UNPUBLISHED
UNITED STATES COURT OF APPEALS
FOR THE FOURTH CIRCUIT
No. 06-6723
MAURICE BYRD,
Plaintiff - Appellant,
versus
STATE OF NORTH CAROLINA; RICK JACKSON,
Defendants - Appellees.
Appeal from the United States District Court for the Western
District of North Carolina, at Charlotte. Graham C. Mullen, Senior
District Judge. (3:06-cv-00054)
Submitted: August 16, 2006 Decided: September 18, 2006
Before WILKINSON, MICHAEL, and MOTZ, Circuit Judges.
Vacated and remanded by unpublished per curiam opinion.
Maurice Byrd, Appellant Pro Se.
Unpublished opinions are not binding precedent in this circuit.
See Local Rule 36(c).
PER CURIAM:
Maurice Byrd, a North Carolina inmate, appeals the
district court’s orders dismissing his 42 U.S.C. § 1983 (2000)
complaint and his motion for reconsideration.

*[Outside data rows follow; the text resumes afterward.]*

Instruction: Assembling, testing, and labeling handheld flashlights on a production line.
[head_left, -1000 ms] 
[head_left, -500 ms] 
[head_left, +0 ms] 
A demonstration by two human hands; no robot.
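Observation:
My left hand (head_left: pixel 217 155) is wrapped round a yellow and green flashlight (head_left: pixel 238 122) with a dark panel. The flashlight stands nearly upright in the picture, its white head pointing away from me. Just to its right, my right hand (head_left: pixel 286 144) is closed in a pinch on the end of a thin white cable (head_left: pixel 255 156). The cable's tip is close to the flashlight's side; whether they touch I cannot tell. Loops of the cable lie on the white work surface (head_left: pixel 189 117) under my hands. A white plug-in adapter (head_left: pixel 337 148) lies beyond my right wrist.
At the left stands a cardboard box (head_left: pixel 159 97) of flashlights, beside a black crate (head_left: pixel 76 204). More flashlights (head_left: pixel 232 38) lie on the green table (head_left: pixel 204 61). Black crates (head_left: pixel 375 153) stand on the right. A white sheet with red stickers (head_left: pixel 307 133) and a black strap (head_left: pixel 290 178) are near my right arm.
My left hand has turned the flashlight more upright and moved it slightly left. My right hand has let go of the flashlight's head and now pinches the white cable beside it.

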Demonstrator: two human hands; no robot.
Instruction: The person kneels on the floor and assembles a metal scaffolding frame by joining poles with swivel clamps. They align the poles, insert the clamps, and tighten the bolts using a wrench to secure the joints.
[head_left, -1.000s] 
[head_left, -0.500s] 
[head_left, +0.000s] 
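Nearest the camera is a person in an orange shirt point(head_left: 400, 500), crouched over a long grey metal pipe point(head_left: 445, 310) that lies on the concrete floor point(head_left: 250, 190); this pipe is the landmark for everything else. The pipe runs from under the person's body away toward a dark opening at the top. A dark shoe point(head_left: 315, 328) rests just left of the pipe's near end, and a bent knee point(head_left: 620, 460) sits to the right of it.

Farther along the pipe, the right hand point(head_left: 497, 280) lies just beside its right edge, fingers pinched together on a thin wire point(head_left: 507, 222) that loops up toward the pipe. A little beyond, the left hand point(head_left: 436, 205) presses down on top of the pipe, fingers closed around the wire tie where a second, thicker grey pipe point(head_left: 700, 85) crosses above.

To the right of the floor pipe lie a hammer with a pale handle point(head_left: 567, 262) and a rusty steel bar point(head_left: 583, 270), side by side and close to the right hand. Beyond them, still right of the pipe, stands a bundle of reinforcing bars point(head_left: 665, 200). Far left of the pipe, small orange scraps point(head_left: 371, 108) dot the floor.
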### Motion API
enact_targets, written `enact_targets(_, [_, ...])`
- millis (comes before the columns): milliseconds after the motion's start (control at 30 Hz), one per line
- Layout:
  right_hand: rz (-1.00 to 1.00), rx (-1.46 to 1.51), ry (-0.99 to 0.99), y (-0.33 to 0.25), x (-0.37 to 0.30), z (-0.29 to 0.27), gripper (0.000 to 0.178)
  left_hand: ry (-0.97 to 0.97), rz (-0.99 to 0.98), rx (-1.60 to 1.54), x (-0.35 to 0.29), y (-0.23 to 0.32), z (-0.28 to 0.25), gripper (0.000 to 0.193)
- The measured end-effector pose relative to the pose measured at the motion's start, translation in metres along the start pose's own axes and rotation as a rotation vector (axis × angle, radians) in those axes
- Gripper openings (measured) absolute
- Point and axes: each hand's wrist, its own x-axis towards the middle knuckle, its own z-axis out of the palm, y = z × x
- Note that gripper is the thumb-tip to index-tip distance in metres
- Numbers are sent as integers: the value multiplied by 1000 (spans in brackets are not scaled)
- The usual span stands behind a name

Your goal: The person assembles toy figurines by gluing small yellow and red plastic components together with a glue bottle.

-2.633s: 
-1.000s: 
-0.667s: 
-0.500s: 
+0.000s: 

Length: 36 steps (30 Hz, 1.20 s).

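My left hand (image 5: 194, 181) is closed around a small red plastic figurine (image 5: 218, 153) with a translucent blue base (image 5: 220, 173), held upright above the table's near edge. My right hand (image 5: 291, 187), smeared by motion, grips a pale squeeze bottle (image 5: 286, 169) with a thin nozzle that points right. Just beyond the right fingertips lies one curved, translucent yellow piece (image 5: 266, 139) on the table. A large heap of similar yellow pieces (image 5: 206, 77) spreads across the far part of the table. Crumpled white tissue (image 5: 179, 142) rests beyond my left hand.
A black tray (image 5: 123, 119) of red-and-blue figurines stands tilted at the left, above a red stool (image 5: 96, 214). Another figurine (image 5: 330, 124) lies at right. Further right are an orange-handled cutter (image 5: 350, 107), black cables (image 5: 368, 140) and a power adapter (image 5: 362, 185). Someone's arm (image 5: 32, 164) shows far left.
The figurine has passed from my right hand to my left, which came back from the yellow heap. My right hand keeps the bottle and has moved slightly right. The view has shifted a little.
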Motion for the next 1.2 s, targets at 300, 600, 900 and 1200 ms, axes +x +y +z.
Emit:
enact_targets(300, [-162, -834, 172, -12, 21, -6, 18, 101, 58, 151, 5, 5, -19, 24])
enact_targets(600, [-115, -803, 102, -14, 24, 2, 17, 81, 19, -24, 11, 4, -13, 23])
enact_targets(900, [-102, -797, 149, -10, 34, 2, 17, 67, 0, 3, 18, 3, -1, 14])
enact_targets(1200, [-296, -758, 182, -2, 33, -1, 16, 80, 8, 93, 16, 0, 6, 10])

We vacate and remand
with instructions.
Byrd filed a complaint pursuant to § 1983 alleging that
the North Carolina courts erred in denying his action challenging
the validity of his state conviction. Byrd requested the district
court “construe [his] § 1983 petition as a habeas corpus, order
vacation of [his state] conviction of being a habitual felon and
remand case to the [state] trial court for resentencing, on
possession of fire-arm [sic] by convicted felon.” The district
court correctly noted that Byrd’s complaint was inappropriate under
§ 1983 and should be construed as a petition filed under 28 U.S.C.
§ 2254 (2000). However, the court declined to do so and dismissed
the complaint, finding that “any habeas action pursuant to 28
U.S.C. § 2254 filed by Plaintiff must be done so in the United
States District Court for the Eastern District of North Carolina.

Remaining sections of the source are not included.